Required work | The response consists of the lines from the start of the material below through the line holding "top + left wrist", repeated word for word and without pictures.

Given information: Begin

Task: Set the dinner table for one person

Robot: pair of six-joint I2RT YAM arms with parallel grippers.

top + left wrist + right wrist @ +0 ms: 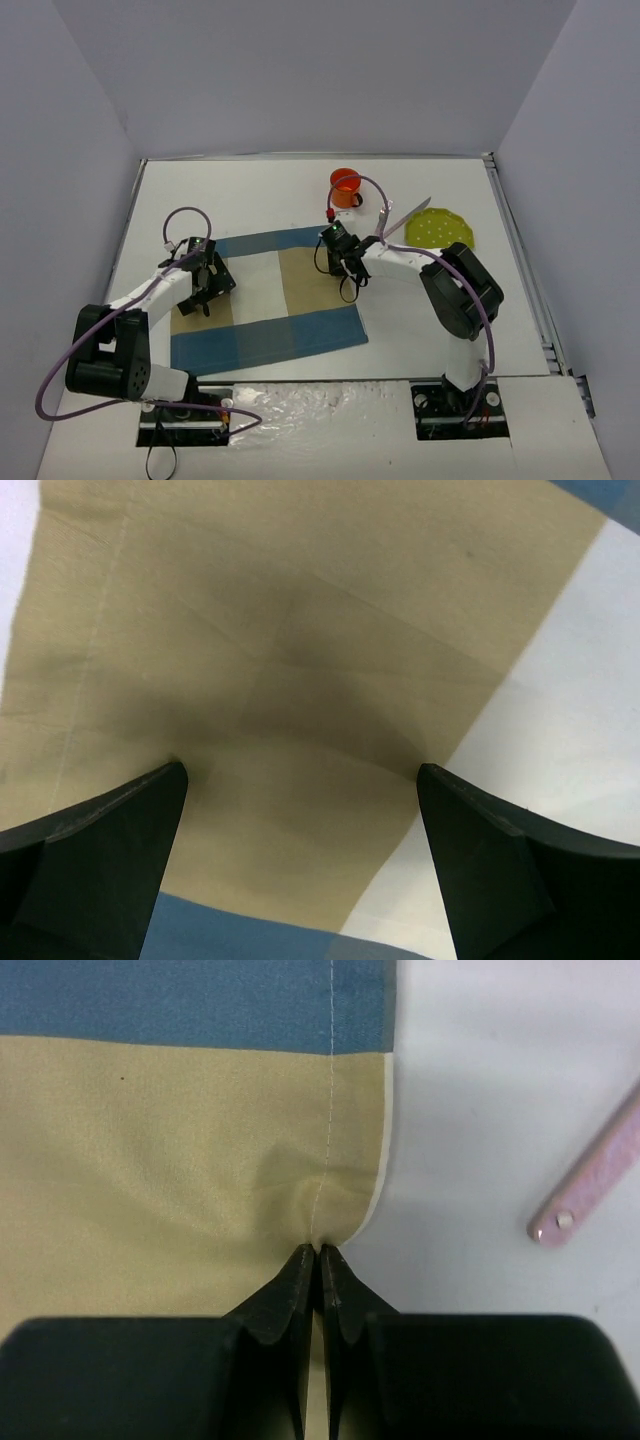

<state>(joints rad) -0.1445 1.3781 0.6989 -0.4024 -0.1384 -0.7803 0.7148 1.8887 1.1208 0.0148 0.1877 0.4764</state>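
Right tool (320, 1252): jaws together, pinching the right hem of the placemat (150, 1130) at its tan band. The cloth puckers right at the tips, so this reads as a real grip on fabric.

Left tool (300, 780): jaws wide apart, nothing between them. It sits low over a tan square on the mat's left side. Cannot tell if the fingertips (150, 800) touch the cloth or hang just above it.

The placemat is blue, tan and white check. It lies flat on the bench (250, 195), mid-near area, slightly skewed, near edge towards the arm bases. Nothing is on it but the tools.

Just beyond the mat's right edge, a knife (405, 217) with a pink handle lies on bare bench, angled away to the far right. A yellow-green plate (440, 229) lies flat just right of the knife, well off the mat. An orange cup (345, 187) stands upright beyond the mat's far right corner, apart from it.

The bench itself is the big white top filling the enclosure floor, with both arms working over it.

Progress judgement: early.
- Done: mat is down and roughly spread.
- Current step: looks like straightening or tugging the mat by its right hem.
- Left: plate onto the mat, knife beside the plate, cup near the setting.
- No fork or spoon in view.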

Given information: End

Output of the task |
Task: Set the dinner table for one person

Robot: pair of six-joint I2RT YAM arms with parallel grippers.

top + left wrist + right wrist @ +0 ms: 

That is the complete output for this exercise.